For once, the renaming isn't so offbeam. The French title of Blandine Lenoir's comedy-drama, Aurore, suggests a straight-up character study, and yes, we get more than a little of that. Sourced from the Nina Simone song our heroine is seen dancing to at one point, the English-language title, I Got Life!, gestures towards the tenor of that study: broader, brighter, defiantly jollier. This is a film with an unusual villain, in the menopause: for 90 minutes, we're watching Agnès Jaoui, the Gallic Tina Fey, battling hot flushes and sudden crying jags while simultaneously wrestling with unemployment, the fact her daughters - one of whom is set to make her a grandmother - are flying the nest, and the return of her first love (Thibault de Montalembert), with whom she has unfinished business. In short, it's the kind of movie a male writer-director would be unlikely to consider making, and which would be all but unthinkable - deemed unsexy or non-commercial - within the context of the American mainstream: the story of a woman who has to redefine herself at a point in life where most of her contemporaries would consider themselves settled, done and dusted.
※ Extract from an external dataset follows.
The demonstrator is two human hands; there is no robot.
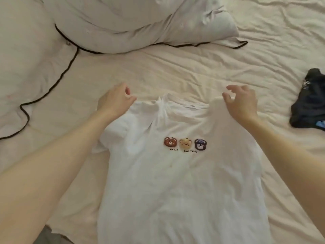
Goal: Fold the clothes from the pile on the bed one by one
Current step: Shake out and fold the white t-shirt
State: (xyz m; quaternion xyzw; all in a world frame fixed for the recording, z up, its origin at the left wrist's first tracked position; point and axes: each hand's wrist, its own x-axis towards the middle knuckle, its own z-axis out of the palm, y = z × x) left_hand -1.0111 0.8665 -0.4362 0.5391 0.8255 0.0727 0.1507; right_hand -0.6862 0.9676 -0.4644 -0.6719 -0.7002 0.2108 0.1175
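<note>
A white T-shirt (175, 173) with three bear faces printed on the chest lies face up on the bed, collar away from me; its left shoulder is rumpled. My left hand (116, 100) hovers at the shirt's left shoulder with fingers loosely curled, and no cloth shows between them. At the right shoulder, my right hand (241, 101) is also loosely curled with its thumb and fingers apart and nothing in them. A dark crumpled garment (309, 101) lies at the right edge of the bed.
The bed is covered by a wrinkled cream sheet (193, 71). A large pale pillow (131, 20) lies at the back. Another cushion with dark piping (22, 64) fills the left side.
</note>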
Having gone slightly off-map - shooting around coastal La Rochelle, which gives the action a certain freshness and steers the drama away from the usual chic Parisisms - Lenoir returns with a brisk, professional, empathetic portrait of a lady who's simultaneously on fire and on the verge of a meltdown. There's nothing earthshakingly profound here: to some degree, the film's achievements in documenting the menopause have already been overwritten by the incremental genius of Pamela Adlon's work on TV's Better Things, and it shows its hand as a wannabe crowdpleaser with a weird ending that requires an act of God so as to get every man in town chasing after our Aurore. I don't doubt that it'd be relatable, though, and it's very skilfully played, particularly a school reunion scene where all the old dread and memories return to the surface of this life. Some deft touches for a popular comedy, too: having a pair of automatic doors open for everybody but our already beleaguered heroine is one way of visualising the invisibility of the middle-aged woman, and I liked the date in a restaurant where the waiters are all opera singers, which initially cues some comedy of embarrassment, but eventually generates a nice moment of connection. That's one of the benefits that come with age: you take things in your stride a little better. Whatever it's called, this is a film with an appealing weight of experience behind it.

I Got Life! is now streaming via the BBC iPlayer, and available to rent via Prime Video and the BFI Player.